公共施設の建築工事の場合を例にしますと、国や県の担当官僚が窓口となり入札が行われた後で、発注契約がなされ工事が行われることになりますが、この請負契約を結び、工事全般を統括する業者が元請業者です。

そして、元請は、内装についてはA業者、水まわりはB業者へというように、仕事を細分化して別業者に再委託の形で発注していくのです。

この元請業者から仕事を請負う業者は下請といいます。

下請には二次請け、三次請け…とさらに階層構造になっているのが通常です。


現代のアプリ開発においても同じ

さて、現在のIT業界で日進月歩なのがiPhoneやアンドロイドといった共通プラットフォーム端末に載せることができる「アプリ」の開発です。

しかしながら、日本の携帯電話メーカーにおいては、折角優秀な技術者を抱えて研究させていても、彼らを実際のプログラミングを組む仕事をさせずに、元請け業者よろしく仕様書の作成やプロジェクトの管理をさせてしまうという、ゼネコン・スタイル(下請構造)を踏襲してしまっています。

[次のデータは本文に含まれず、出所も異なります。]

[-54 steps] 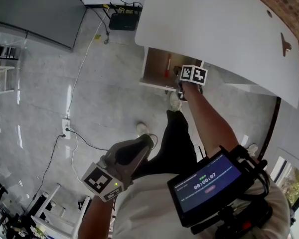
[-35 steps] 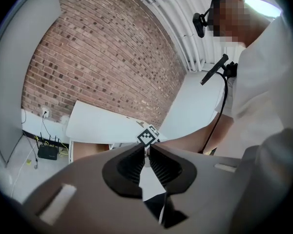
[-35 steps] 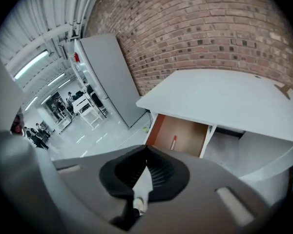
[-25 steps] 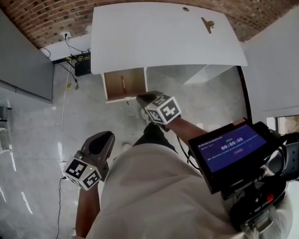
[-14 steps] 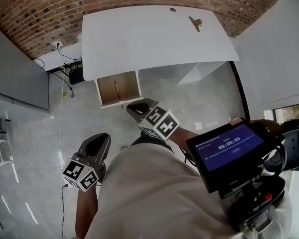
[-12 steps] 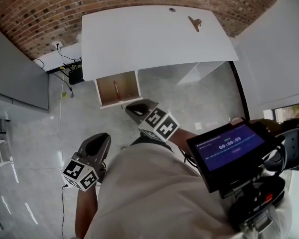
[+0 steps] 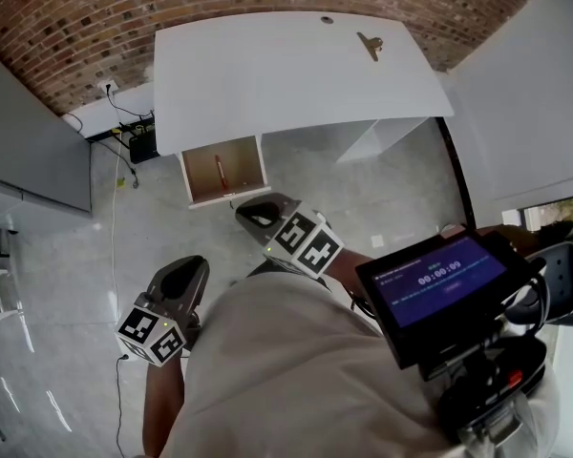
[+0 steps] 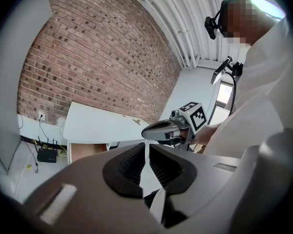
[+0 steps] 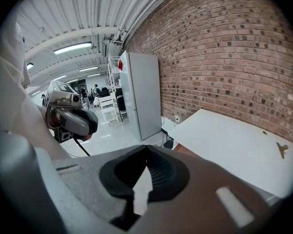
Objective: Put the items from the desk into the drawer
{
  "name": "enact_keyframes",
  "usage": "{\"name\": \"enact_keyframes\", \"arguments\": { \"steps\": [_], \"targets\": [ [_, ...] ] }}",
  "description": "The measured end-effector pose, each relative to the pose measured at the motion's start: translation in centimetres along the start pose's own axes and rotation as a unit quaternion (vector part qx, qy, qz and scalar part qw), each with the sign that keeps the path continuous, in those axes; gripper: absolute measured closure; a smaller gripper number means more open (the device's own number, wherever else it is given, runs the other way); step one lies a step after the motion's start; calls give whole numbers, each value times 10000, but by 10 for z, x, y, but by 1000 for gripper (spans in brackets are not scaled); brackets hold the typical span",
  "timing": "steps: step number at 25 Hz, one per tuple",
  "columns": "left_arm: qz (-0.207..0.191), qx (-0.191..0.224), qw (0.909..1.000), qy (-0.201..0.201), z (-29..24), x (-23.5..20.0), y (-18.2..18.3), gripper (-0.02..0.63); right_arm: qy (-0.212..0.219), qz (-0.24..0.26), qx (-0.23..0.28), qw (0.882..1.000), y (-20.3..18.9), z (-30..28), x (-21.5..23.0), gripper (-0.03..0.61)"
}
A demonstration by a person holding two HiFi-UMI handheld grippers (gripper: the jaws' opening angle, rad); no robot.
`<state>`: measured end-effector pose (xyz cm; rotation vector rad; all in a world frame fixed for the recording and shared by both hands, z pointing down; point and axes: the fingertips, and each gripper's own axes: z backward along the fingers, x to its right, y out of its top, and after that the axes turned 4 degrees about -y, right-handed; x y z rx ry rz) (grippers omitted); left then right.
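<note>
Closest to us, we are holding both grippers in by the body, well short of the furniture. The left gripper (image 8: 145, 147) is hanging low with its jaws all but closed, only a sliver of light showing between the ribbed pads, and nothing is caught there. The right gripper (image 9: 146, 148) is pointing forward with its jaw tips meeting, and it too is carrying nothing.

That is the change. About two seconds ago the right gripper was reaching down at the drawer (image 7: 241, 164); now we are drawing it back toward us and lifting our gaze to take in the whole desk.

Beyond the grippers, the drawer is standing pulled out under the desk's left end, with a slim red item (image 7: 219, 170) lying inside it. We are judging that item as delivered.

Farther off, the white desk (image 7: 267, 74) is looking nearly bare. One small brownish clip (image 7: 370, 44) is sitting near its far edge, well apart from the drawer, and we are taking it as the next pickup.
</note>
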<state>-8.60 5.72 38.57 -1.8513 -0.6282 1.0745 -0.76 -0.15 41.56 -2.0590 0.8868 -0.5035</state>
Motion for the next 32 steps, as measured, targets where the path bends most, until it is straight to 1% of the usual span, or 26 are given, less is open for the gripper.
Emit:
{"name": "enact_keyframes", "arguments": {
  "steps": [11, 16, 21, 32],
  "targets": [
    [14, 55, 10000, 40, 6, -1, -1, 578, 134, 173, 43, 9998, 9, -1, -13, 577],
    [22, 62, 9999, 79, 7, -1, -4, 578, 177, 204, 24, 9996, 8, -2, -15, 577],
    [72, 113, 9997, 189, 14, 1, -2, 578, 223, 267, -12, 9994, 9, -3, -19, 577],
    [132, 161, 9990, 386, 37, 2, -10, 578, 363, 366, -16, 9987, 14, -7, -35, 577]
  ]
}}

こうしたゼネコン・スタイルは、そもそも少人数では決して達成し得ない大規模プロジェクトを遂行するための一つの手法に過ぎないのですが、アプリ開発の世界では日進月歩で優秀な技術者の豊かな発想によるプログラミングこそ最も成否の肝となるのです。

それなのに、実際のプログラミングを単純作業と割り切ってしまい、下請と派遣にやらせているという開発体制では世界に注目されるアプリ開発はできないと思っています。

料理で例えますと、自分で料理したこともない「シェフ」が作った机上のメニューに従って、バイトやパートが作っている食堂と、一流の食通でもあるシェフが研鑽を積んで自分で仕込んだレシピを元に自らの腕を振るって作り出す料理店とでは、[看板が似たものであっても]雲泥の差が付くのは自明でしょう。

正社員は使い回しのきく総合職という名のホワイトカラー。

下請や派遣社員、パートは専門職という名の職人ブルーカラー。

こういった産業革命直後の工場時代の人事システムをなぞっているだけでは、この先の未来は暗いものとなってしまいます。

といいながら料理といえばカレーと親子丼くらいしか自信のない筆者からは以上です。